The Board of Directors of IMF will be meeting at the end of this month to discuss the economic performance of Pakistan in the light of the recommendations of its review mission that visited Islamabad last month. The board was expected to disburse the second tranche of $109 million to Pakistan, out of $1.3 billion Poverty Reduction Growth Facility.
Through the LoI and Technical Memorandum, the government has indicated that the banking sector reforms had been accelerated to close down loss-making and insolvent branches of the Nationalised Commercial Banks (NCBs) and the Development Financial Institutions (DFIs).

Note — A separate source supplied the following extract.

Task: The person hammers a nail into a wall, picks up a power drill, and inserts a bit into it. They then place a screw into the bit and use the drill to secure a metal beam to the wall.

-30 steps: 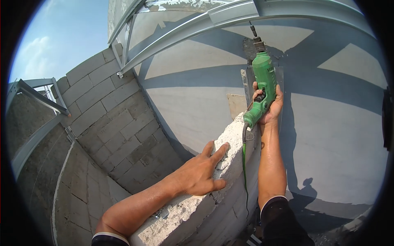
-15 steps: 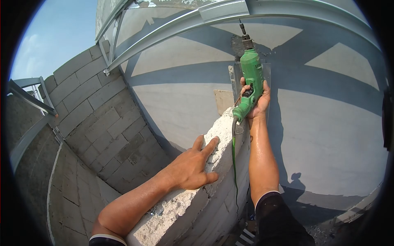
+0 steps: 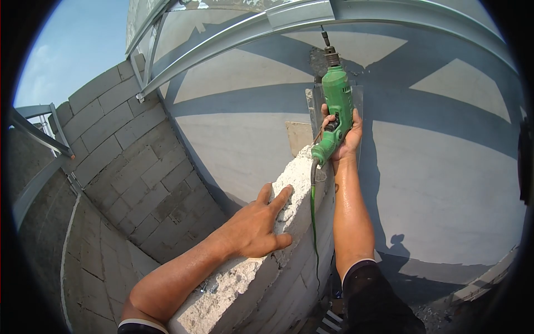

The Fund officials had been informed that with the help of the Banking Sector Restructuring and Privatization (BSRP) loan of the World Bank, the government would shut down excess branches of United Bank, Habib Bank and the National Bank. Out of 1,900 branches, which the Fund had identified as non-profitable and desired to be closed by March 2003, around 800 branches had been closed down so far.
The government, the sources said, further informed the IMF that the privatization process of UBL, HBL and NBL had been started. The majority shares of the UBL will be sold by April this year, while National Bank’s 10 per cent shares had been offloaded through stock market. And now, 10 per cent shares of the Habib Bank were expected to be offered to the local investor by April this year.
As regards the Karachi Electric Supply Corporation, the Fund officials were informed that the financial and administrative restructuring of the organization had already been undertaken with $250 million loan provided by the Asian Development Bank. The company’s losses had been brought under control to some extent. But, according to Minister for Privatization Altaf Saleem, the KESC was incurring Rs50 million losses daily which needed to be controlled.
An action plan, the Fund officials were further informed, had been approved for the KESC to achieve the restructuring and the privatization of KESC by September 2002. Financial Adviser for the KESC - M/s PricewaterhouseCoopers - has been asked to complete the transaction according to the schedule.